When translating to a target without bitvector literals, this would be rewritten to use guards:

match (x, y) { (t1, _) if t1 == 0b1 => print_endline("1"), (_, t2) if t2 == 0b0 => print_endline("2"), (t1, t2) if t1 == 0b0 & t2 == 0b1 => print_endline("3"), }

Most targets that check pattern exhaustiveness share the same limitation as Sail — they only check match arms without guards, so they would not see that this match is complete. To avoid this, Sail will attempt to replace literal patterns with wildcards when possible, so the above will be rewritten to:

match (x, y) { (0b1, _) => print_endline("1"), (_, 0b0) => print_endline("2"), (_, _) => print_endline("3"), }

which is equivalent.

One can find situations where such wildcards cannot be inserted. For example:

function cannot_wildcard(x: option(bits(1)), y: option(bits(1))) -> unit = { match (x, y) { (Some(0b0), Some(_)) => print_endline("1"), (Some(0b1), Some(0b0)) => print_endline("2"), (Some(0b1), _) => print_endline("3"), (Some(0b0), None()) => print_endline("4"), (None(), _) => print_endline("5"), } }

Here the 0b1 literal in the (Some(0b1), _) case would need to be replaced for an exhaustiveness checker without bitvector literals to check the case where x and y are both Some, but this would change the behavior when x is Some and y is None, hence a wildcard cannot be inserted.

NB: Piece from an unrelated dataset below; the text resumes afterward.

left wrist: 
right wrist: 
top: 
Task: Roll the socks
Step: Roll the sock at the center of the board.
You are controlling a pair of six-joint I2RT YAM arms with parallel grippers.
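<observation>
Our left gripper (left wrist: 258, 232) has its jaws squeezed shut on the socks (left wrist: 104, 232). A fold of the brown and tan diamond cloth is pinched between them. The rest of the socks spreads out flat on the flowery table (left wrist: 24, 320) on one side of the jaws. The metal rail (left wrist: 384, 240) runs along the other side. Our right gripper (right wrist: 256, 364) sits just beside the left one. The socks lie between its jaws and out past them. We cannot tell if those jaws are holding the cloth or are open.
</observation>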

In this case Sail will print a warning explaining the problem:

Warning: Required literal ../examples/cannot_wildcard.sail:17.14-17: 17 | (Some(0b1), _) => print_endline("3"), | ^-^ | Sail cannot simplify the above pattern match: This bitvector pattern literal must be kept, as it is required for Sail to show that the surrounding pattern match is complete. When translated into prover targets (e.g. Lem, Coq) without native bitvector patterns, they may be unable to verify that the match covers all possible cases.

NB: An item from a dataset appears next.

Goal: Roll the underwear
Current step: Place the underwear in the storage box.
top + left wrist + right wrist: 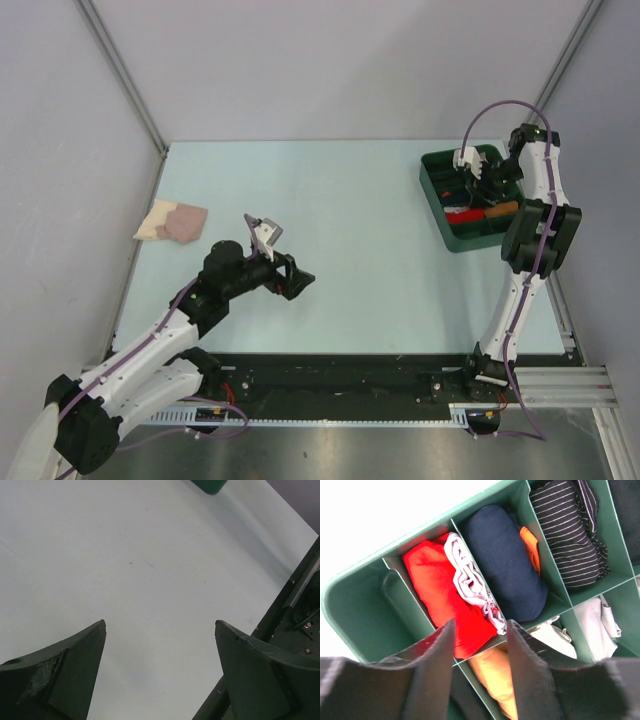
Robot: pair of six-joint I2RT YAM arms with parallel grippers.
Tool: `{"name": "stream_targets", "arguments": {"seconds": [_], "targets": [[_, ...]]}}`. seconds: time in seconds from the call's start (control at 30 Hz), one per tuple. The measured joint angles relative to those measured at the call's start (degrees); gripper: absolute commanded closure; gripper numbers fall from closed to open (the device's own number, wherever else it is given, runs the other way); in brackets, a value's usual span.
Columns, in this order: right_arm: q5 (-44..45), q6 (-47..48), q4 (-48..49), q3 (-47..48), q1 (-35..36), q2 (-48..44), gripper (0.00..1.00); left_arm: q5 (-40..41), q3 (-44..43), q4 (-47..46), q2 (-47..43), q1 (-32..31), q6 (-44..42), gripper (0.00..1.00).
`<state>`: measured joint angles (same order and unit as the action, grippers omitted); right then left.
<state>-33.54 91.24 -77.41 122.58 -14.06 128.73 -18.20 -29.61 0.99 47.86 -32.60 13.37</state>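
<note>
The right jaws hang partly apart over a green bin (pixel 350 595) of rolled clothes. The underwear (pixel 437 590) lies bunched in one compartment just ahead of and beneath them, its near end showing in the gap between them; whether they touch it I cannot tell. The left jaws stand wide apart, holding nothing, over bare table (pixel 150 555), well apart from the bin.

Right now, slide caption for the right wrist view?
Right hand over red, white-trimmed underwear in one compartment of a green divided bin, beside a navy garment and a striped garment.
</note>
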Motion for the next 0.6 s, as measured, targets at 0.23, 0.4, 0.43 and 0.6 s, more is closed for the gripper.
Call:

This warning should be heeded, and the match simplified otherwise the generated theorem prover definitions produced by Sail may be rejected by the prover.

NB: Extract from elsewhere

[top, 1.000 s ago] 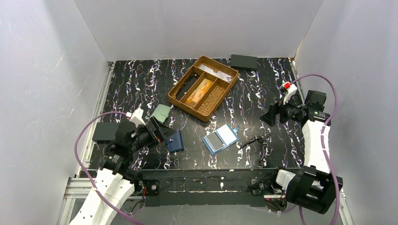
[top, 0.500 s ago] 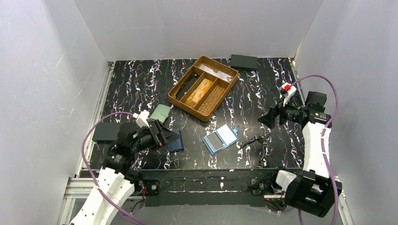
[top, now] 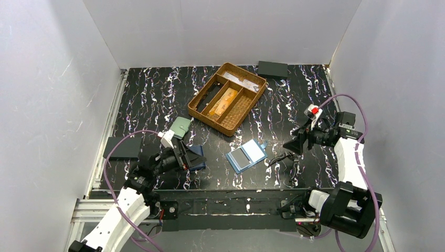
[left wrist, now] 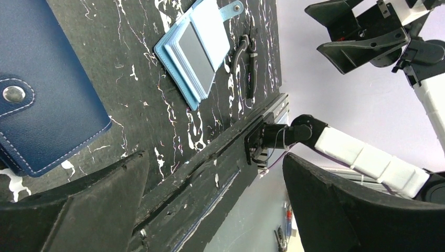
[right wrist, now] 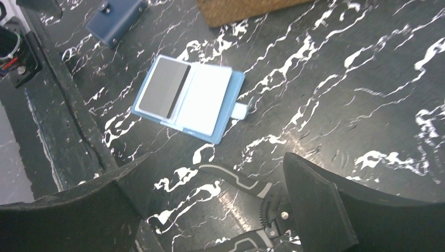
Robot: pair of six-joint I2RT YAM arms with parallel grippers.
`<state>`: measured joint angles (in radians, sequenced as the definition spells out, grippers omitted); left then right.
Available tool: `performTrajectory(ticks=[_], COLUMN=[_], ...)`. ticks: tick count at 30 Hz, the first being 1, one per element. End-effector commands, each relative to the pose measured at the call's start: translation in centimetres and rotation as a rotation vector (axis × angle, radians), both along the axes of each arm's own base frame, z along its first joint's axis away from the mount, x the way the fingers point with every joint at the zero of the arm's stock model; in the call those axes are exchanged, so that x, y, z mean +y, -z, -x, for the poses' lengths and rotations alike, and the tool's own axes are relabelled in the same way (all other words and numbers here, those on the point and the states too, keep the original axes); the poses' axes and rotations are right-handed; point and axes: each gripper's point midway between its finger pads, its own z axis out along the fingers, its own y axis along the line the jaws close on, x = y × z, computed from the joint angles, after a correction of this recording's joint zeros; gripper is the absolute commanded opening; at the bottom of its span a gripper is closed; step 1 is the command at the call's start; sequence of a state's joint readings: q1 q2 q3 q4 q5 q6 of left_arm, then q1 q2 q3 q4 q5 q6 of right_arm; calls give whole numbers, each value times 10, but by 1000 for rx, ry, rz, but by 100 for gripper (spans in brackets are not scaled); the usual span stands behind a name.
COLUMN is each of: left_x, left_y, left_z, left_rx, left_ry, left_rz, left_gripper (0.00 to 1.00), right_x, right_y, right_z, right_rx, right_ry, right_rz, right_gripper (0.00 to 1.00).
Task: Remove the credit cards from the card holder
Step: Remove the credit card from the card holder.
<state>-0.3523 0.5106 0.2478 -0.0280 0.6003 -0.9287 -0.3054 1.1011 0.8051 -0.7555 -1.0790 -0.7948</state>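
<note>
Card holder lay open near the middle of the table's near edge, grey panel showing; orange-gold credit cards sat in the middle compartment of the wicker tray toward the far edge; left gripper and right gripper both had jaws apart, holding nothing.

We record the left arm rising from its base at the lower left and reaching forward and to the right, forearm held low. The left gripper points rightward; its jaws stand wide apart and hold nothing, and the black fingers show bare in the wrist view. The right arm stands upright from its base at the lower right, then bends at the elbow toward the left. The right gripper faces left and slightly downward, jaws likewise spread wide and empty. The two grippers are well apart.
</note>
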Motion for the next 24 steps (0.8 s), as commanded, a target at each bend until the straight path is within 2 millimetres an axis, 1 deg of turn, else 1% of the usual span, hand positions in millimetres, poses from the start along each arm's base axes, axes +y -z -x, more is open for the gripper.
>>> performTrajectory(ticks=[1, 6, 8, 12, 17, 19, 21, 24], left_x=[-6, -11, -15, -19, -19, -21, -24, -30], left_y=[1, 23, 28, 49, 69, 72, 68, 42], left_z=[-3, 0, -2, -2, -1, -1, -3, -11], left_rx=[-83, -68, -83, -79, -63, -57, -73, -193], left_ry=[26, 35, 38, 45, 39, 45, 60, 87], left_rz=[-25, -80, -82, -110, -139, -149, -154, -158], left_gripper=[98, 98, 98, 98, 98, 98, 98, 98], right_x=[4, 3, 2, 1, 0, -1, -1, -2], right_y=[6, 11, 11, 14, 14, 15, 15, 16], right_z=[2, 5, 5, 6, 6, 6, 5, 5], right_rx=[-49, -64, -75, -81, -93, -95, -96, -97], right_ry=[-39, -38, -36, -28, -22, -21, -20, -16], right_rz=[-1, 22, 32, 49, 61, 65, 68, 75], right_gripper=[98, 98, 98, 98, 98, 98, 98, 98])
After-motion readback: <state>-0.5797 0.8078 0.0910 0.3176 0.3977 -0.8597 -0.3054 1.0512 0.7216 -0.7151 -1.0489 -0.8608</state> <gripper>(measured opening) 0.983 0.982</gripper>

Matching in let and function arguments

The match statement isn’t the only place we can use patterns. We can also use patterns in function arguments and with let, for example:

struct S = { field1 : int, field2 : string, } function example1(s : S) -> unit = { // Destructure 's' using let let struct { field1, _ } = s; print_int("field1 = ", field1) } // Destructure directly in the function argument function example2(struct { field1, _ } : S) -> unit = { print_int("field1 = ", field1) }

Type patterns

In the previous section we saw as patterns, which allowed us bind additional variables for subpatterns. However, as patterns can also be used to bind type variables. For example:

// Some function that returns either 32 or 64 at runtime val get_current_xlen : unit -> {32, 64} register R : bits(32) val example : int -> unit function example() = { let xlen as int('n) = get_current_xlen() // Create a bitvector of length xlen let bv : bits('n) = zero_extend(xlen, *R); print_bits("bv = ", bv) }

You can think of the as int('n) as matching on the return type of the get_current_xlen rather than the value, and binding it’s length to a new type variable 'n, which we can subsequently use in types later in our function. Note that even though we only know if xlen will be 32 or 64 at runtime after the call to get_current_xlen, Sail is still able to statically check all our bitvector accesses.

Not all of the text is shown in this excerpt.